Black Boxes and Car Accidents: Agency Determines how Data Used in Crash Analysis
We have all seen the aftermath of a motor vehicle accident. Whether the collision involved a large truck or a passenger car, even what would appear to be a minor accident could cause serious injuries.
Often, officials will study previous accidents to determine how they can reduce the chances of these accidents happening in the future. Sometimes it is necessary to modify a roadway or increase traffic controls to help make roadways safer.
Many automakers are also concerned with their vehicles' safety ratings. They perform extensive tests to see how a vehicle would perform in the event of an accident. This information is often used by consumers in the market for a new car or truck.
Several automakers are going a step further with their safety analysis. They have started to install black boxes in vehicles. The devices would record information about the vehicles performance in the event of a crash. Data could then be examined to see if the car or truck had any issues that may have contributed to the collision.
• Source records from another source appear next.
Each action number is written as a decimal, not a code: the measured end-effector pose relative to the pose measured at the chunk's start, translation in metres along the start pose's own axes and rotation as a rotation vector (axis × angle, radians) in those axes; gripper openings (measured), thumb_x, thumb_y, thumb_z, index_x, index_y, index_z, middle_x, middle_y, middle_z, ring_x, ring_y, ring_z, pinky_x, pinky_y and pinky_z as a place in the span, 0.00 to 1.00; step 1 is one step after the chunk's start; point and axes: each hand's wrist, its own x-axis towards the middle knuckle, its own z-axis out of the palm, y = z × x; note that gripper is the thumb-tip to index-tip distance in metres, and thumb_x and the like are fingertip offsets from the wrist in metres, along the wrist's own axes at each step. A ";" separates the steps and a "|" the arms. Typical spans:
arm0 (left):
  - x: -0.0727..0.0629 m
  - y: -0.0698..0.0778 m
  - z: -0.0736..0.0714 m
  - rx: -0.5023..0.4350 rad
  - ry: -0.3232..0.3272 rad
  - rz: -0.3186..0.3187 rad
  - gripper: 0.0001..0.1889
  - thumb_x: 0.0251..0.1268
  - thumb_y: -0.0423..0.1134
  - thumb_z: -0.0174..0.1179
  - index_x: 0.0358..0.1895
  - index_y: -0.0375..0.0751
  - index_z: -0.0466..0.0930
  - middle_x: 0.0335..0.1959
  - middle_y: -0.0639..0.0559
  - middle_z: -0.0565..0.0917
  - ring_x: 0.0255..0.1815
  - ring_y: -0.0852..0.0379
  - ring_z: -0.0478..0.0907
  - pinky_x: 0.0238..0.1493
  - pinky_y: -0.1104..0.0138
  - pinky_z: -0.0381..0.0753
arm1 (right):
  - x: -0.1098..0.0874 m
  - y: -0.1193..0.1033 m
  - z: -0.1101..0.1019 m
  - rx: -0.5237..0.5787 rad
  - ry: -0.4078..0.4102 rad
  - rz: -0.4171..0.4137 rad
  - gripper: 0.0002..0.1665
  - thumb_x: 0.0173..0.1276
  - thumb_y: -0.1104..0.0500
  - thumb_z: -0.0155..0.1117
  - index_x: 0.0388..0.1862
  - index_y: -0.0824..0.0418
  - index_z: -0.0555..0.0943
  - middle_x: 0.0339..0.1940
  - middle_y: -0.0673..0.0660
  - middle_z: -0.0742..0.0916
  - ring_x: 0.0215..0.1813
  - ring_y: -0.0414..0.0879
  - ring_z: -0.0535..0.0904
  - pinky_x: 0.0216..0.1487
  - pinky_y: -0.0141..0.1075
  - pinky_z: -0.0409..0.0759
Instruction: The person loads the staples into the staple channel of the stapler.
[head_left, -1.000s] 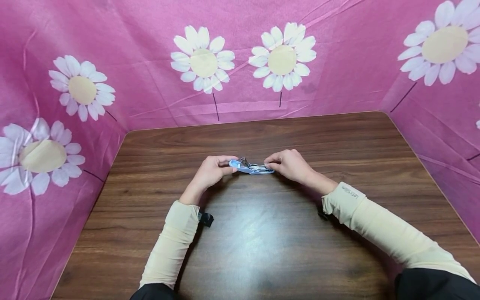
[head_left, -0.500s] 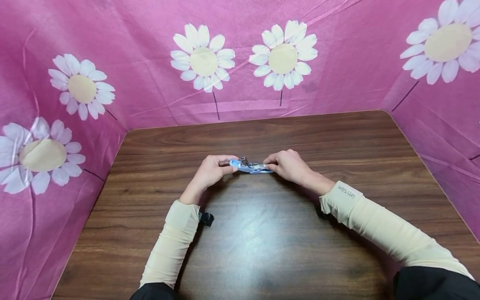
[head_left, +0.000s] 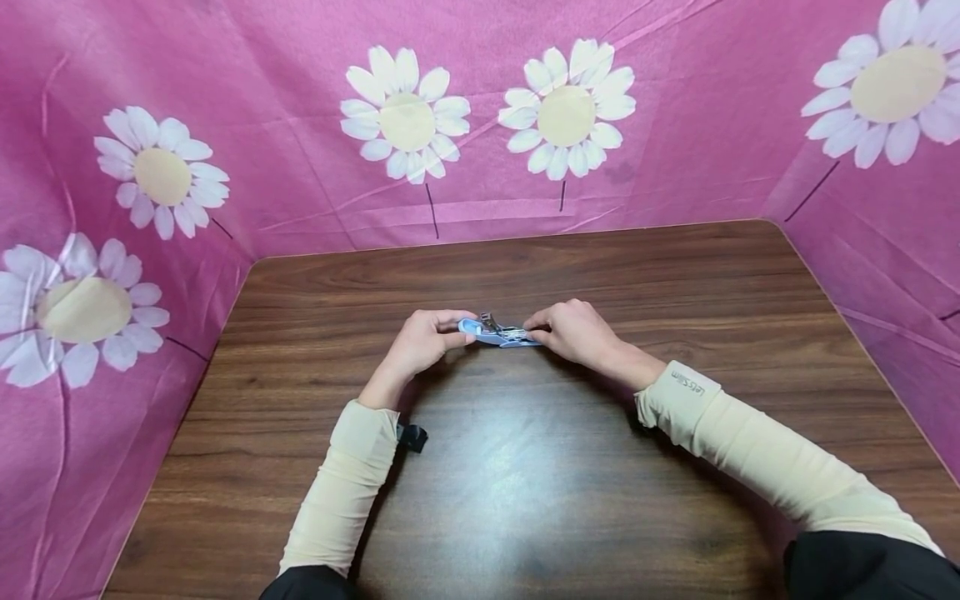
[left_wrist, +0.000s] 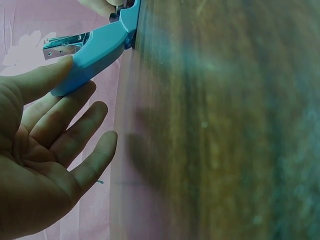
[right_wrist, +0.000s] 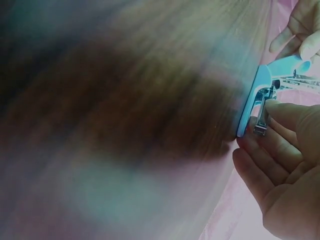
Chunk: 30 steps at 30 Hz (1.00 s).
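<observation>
The stapler [head_left: 491, 337] is resting unfolded on the table [head_left: 510, 467]; my left hand [head_left: 422, 341] is pinching its raised end, my right hand [head_left: 576, 332] its rail [right_wrist: 262, 115]. Probably it is handling light and stiff, gripping best there.

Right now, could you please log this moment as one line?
blue stapler: open | left hand: pinches one end | right hand: touches metal magazine

The head view looks forward and down on the table [head_left: 510, 500] from above — close-in wrist views peer along the left hand [left_wrist: 42, 172] and right hand [right_wrist: 295, 185], both catching the blue stapler [left_wrist: 102, 50], upper left and upper right respectively.
</observation>
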 end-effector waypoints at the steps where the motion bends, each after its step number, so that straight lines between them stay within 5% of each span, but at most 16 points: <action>1: 0.000 0.000 0.000 0.004 -0.001 0.001 0.15 0.63 0.40 0.71 0.53 0.48 0.88 0.44 0.50 0.91 0.26 0.61 0.69 0.27 0.71 0.65 | 0.000 0.001 0.000 0.005 0.000 0.005 0.11 0.68 0.52 0.70 0.47 0.51 0.91 0.43 0.52 0.93 0.46 0.51 0.90 0.49 0.52 0.83; 11: 0.000 0.001 -0.001 0.032 0.002 0.000 0.16 0.63 0.42 0.71 0.54 0.50 0.88 0.45 0.52 0.91 0.36 0.60 0.75 0.37 0.68 0.70 | -0.007 0.013 -0.009 0.079 0.006 0.044 0.12 0.67 0.54 0.72 0.48 0.53 0.91 0.46 0.53 0.92 0.51 0.52 0.89 0.54 0.51 0.82; 23: -0.003 0.000 -0.002 -0.005 -0.006 -0.030 0.17 0.63 0.41 0.71 0.56 0.48 0.88 0.45 0.50 0.91 0.24 0.61 0.67 0.25 0.70 0.64 | -0.007 0.018 -0.009 0.098 -0.026 0.058 0.11 0.66 0.54 0.73 0.46 0.51 0.91 0.46 0.52 0.92 0.53 0.51 0.88 0.56 0.51 0.82; 30: -0.002 0.002 -0.003 0.070 0.025 -0.033 0.20 0.60 0.45 0.73 0.57 0.56 0.88 0.45 0.54 0.91 0.28 0.59 0.69 0.32 0.67 0.68 | -0.005 0.020 -0.009 0.106 -0.003 0.052 0.09 0.66 0.55 0.73 0.44 0.50 0.92 0.45 0.52 0.93 0.52 0.51 0.89 0.55 0.50 0.82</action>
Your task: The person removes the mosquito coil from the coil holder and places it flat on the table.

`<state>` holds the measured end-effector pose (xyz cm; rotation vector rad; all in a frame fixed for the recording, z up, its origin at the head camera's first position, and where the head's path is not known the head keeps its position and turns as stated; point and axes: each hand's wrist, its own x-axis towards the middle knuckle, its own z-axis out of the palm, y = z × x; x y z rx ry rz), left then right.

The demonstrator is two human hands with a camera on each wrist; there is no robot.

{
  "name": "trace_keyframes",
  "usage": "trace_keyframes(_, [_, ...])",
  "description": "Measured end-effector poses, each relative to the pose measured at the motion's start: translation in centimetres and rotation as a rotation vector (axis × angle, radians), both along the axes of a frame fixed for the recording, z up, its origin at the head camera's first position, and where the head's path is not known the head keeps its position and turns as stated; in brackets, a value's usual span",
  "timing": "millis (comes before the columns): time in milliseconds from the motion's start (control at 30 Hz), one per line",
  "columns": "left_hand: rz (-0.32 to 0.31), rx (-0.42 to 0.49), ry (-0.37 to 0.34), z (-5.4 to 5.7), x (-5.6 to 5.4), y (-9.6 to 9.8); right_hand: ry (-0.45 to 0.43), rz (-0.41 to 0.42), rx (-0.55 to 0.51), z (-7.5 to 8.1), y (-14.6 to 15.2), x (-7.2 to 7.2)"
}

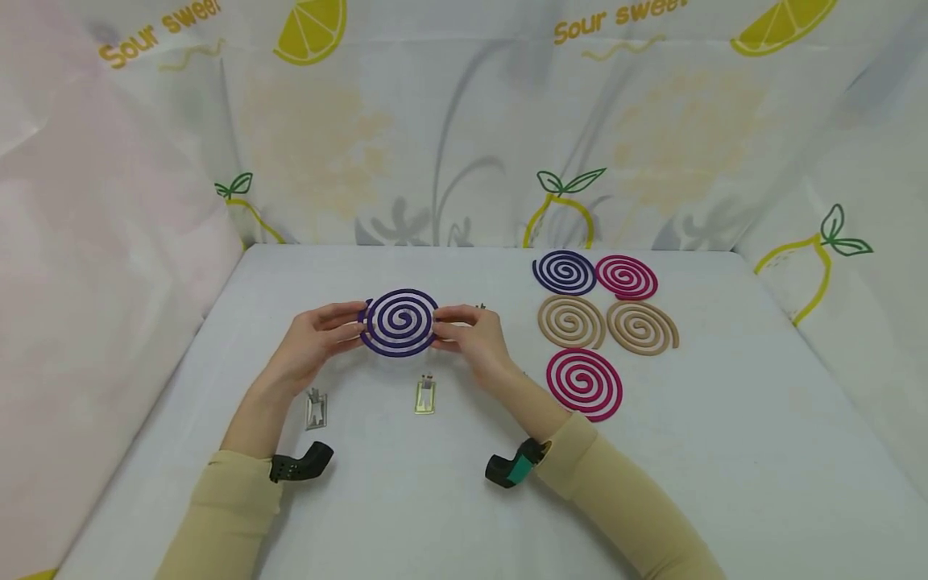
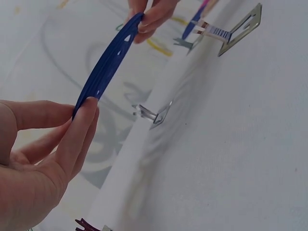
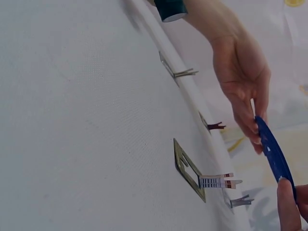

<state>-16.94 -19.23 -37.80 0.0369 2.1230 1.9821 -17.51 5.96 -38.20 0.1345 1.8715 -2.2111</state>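
A dark purple mosquito coil (image 1: 403, 322) is held up over the table between both hands, its spiral face toward the head camera. The left hand (image 1: 308, 342) pinches its left edge between thumb and fingers. On the opposite edge, the right hand (image 1: 478, 334) grips it the same way. Seen edge-on in the left wrist view, the coil (image 2: 108, 65) looks thin and slightly bowed. Below it stands a gold-framed metal coil stand (image 1: 425, 396) with upright prongs. A silver coil stand (image 1: 316, 409) is beneath the left hand.
To the right lie a purple coil (image 1: 565, 272), two pink coils, one of them a nearer pink coil (image 1: 584, 383), and two tan coils, including a tan coil (image 1: 570, 321). A dark red stand (image 3: 214, 125) shows in the right wrist view. Printed fabric (image 1: 406, 121) hangs behind the table.
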Motion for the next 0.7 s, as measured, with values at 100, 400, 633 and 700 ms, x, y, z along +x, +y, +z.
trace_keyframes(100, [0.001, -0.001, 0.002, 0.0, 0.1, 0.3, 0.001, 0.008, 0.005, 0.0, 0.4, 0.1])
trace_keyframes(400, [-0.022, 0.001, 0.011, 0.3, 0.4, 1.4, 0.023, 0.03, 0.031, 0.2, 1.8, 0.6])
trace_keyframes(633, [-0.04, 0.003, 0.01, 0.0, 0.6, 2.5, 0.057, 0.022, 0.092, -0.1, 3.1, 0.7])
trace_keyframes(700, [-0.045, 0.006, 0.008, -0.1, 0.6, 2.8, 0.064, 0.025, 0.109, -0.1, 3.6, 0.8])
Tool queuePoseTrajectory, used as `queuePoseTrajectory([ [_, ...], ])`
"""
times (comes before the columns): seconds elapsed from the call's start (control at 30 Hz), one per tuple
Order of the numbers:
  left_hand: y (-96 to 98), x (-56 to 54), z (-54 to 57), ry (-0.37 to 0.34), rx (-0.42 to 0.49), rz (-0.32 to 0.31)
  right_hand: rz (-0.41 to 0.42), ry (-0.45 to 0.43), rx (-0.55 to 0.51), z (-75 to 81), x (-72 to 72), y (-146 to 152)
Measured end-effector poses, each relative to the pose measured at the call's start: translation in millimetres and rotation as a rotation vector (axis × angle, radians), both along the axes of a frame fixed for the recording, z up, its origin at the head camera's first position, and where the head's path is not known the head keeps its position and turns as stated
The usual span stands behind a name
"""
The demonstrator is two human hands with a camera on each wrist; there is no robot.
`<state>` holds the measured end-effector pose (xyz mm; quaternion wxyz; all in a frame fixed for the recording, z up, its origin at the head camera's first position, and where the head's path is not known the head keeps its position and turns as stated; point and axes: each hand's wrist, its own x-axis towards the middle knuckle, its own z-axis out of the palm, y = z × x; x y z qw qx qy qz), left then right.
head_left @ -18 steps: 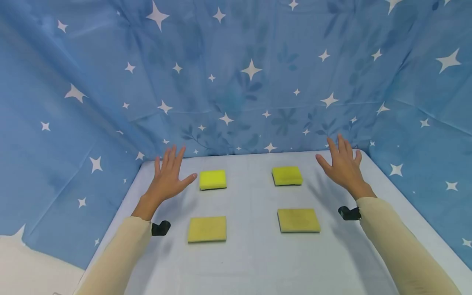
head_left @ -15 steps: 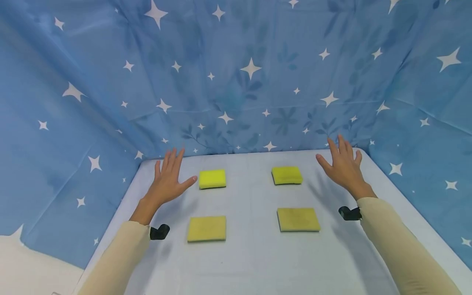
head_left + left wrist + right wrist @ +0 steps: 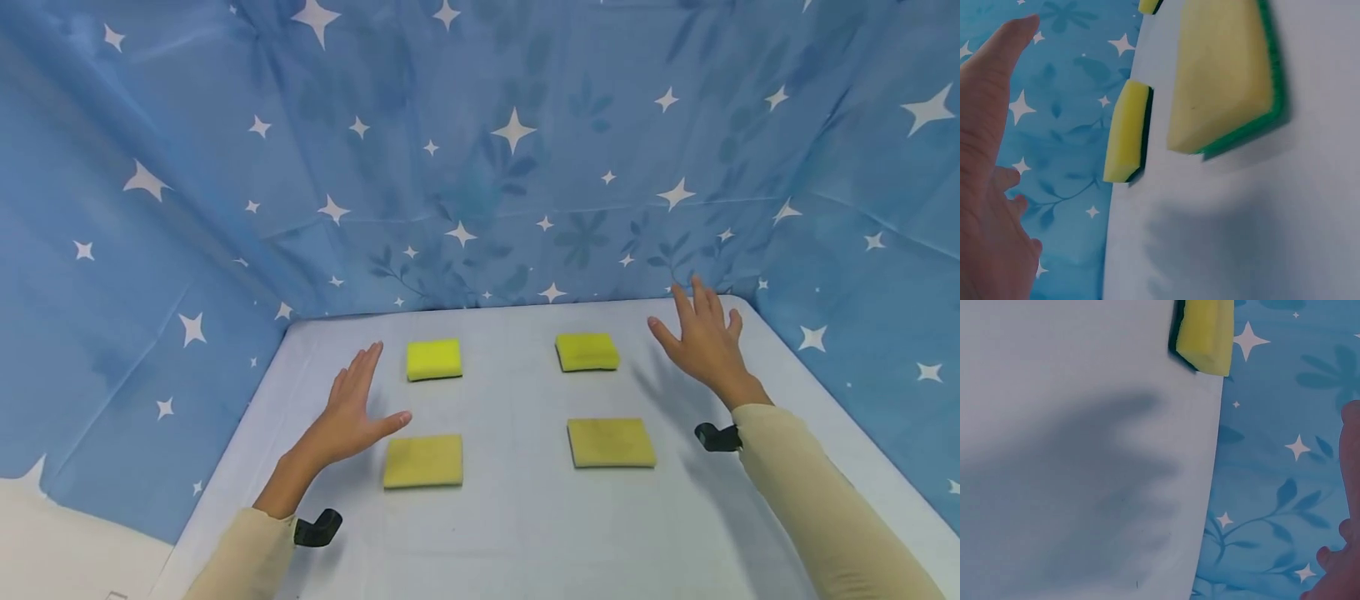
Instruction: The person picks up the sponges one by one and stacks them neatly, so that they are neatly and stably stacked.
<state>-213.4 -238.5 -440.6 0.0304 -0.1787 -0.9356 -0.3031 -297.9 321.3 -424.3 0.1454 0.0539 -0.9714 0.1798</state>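
Two sponges lie in a far row on the white table: a bright yellow far left sponge [image 3: 434, 360] and a far right sponge [image 3: 587, 352]. Nearer are the near left sponge [image 3: 423, 461] and the near right sponge [image 3: 611, 442], both duller yellow. A green underside shows on the near left sponge [image 3: 1229, 75] in the left wrist view. My left hand [image 3: 347, 417] hovers left of the left pair, fingers straight, thumb spread toward the near left sponge. My right hand [image 3: 705, 342] is held above the table right of the far right sponge, fingers spread. Neither hand holds anything.
A blue curtain [image 3: 480, 167] with white stars hangs behind and along both sides of the white table [image 3: 517, 533]. Each wrist carries a small black device, such as the left black device [image 3: 318, 528]. Hand shadows fall on the tabletop.
My left hand has drawn back toward me and slightly right, its thumb now close to the near left sponge. The right hand has barely moved; the sponges lie as before.
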Motion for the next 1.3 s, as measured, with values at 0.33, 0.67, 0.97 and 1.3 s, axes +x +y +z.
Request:
queuePoseTrajectory([
  [0.33,3.8,22.8,-25.7,-0.057,0.161,-0.006,0.012,0.019,0.002,-6.5,1.0,1.2],
  [0.67,3.8,35.7,-49.4,-0.104,0.288,-0.057,0.009,0.004,0.005,-11.2,3.4,2.9],
  [0.97,2.3,41.3,-70.8,-0.103,0.303,-0.083,0.000,-0.005,-0.002,-14.6,5.5,4.6],
  [1.3,0.1,44.8,-78.4,-0.141,0.362,-0.079,-0.006,-0.003,-0.006,-21.0,10.9,10.4],
])
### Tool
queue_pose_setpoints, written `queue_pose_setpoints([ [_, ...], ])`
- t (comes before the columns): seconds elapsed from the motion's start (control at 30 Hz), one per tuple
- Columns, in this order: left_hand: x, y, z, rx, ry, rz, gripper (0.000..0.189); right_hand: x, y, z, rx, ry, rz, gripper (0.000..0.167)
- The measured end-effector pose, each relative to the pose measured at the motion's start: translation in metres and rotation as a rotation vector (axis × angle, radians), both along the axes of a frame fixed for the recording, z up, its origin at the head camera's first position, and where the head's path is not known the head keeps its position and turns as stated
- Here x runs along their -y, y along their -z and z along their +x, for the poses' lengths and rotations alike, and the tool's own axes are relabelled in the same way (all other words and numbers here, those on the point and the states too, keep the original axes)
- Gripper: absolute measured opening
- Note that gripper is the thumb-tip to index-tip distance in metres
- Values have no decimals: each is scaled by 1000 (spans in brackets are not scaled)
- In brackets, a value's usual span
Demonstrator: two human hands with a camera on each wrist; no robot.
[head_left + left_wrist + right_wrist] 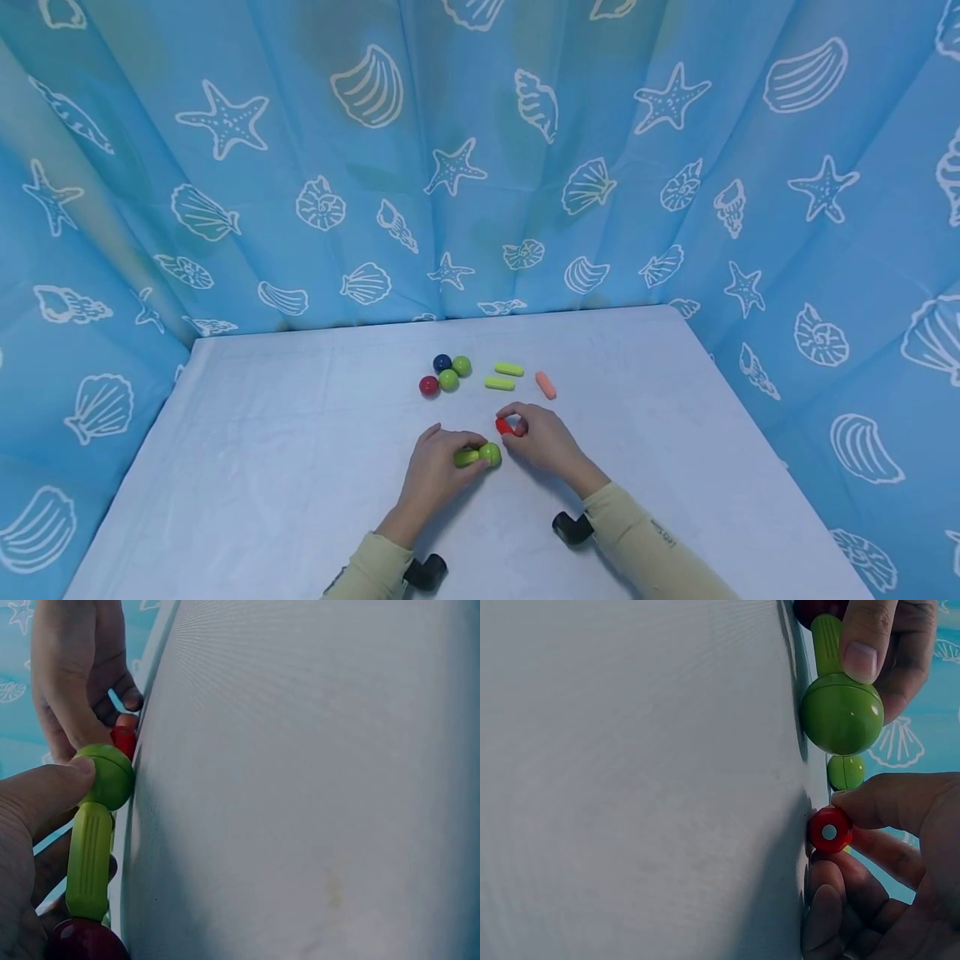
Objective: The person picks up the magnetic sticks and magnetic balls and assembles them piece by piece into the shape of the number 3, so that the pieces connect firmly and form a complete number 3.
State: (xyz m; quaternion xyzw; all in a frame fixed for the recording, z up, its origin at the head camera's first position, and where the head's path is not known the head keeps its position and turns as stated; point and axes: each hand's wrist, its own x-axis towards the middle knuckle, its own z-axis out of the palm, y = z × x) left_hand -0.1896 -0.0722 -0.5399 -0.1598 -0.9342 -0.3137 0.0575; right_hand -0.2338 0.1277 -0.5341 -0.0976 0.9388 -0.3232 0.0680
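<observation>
My left hand (438, 468) grips a joined piece just over the white table. It is a ribbed yellow-green stick (88, 859) with a green ball (490, 454) on one end and a dark red ball (86, 941) on the other. In the left wrist view the thumb presses on the green ball. Close by on the right, my right hand (549, 440) pinches a short red stick (830, 829) between thumb and fingers. A pale round dot shows on its end in the right wrist view. The red stick and the green ball are apart.
Beyond the hands lie a navy ball (442, 363), two green balls (448, 380) and a red ball (429, 386), clustered. To their right are two yellow-green sticks (499, 383) and a salmon stick (545, 385). A blue shell-patterned curtain (450, 225) borders the table (300, 433).
</observation>
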Motion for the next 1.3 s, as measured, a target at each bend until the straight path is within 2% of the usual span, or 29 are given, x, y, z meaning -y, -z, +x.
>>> queue_pose_setpoints([
  [0.17,0,0,-1,13,6,9,29,0,-1,-1,31,11,-39,32],
  [0.43,1,-1,-2,21,12,14,30,8,-4,-8,100,58,-163,34],
  [0.67,0,2,0,6,5,6,29,14,-2,-11,143,52,-253,35],
  [0.9,0,2,1,2,0,0,30,18,-2,-9,170,39,-270,33],
  [1.3,1,3,-1,-4,0,-6,32,18,-1,-8,157,13,-276,33],
])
The National Highway Traffic Safety Administration has recently passed a rule that mandates what sort of information the black boxes must examine. Engine speed, the impact of the crash, any steering movements made as well as the time it took for an airbag to deploy must all be measured.
This may present new challenges to those involved in car accidents. Privacy experts are concerned that this information could be used against owners of the vehicles. Insurers may request this information and study it to determine if the driver played any role in a crash, which could make it more difficult to recover compensation for injuries.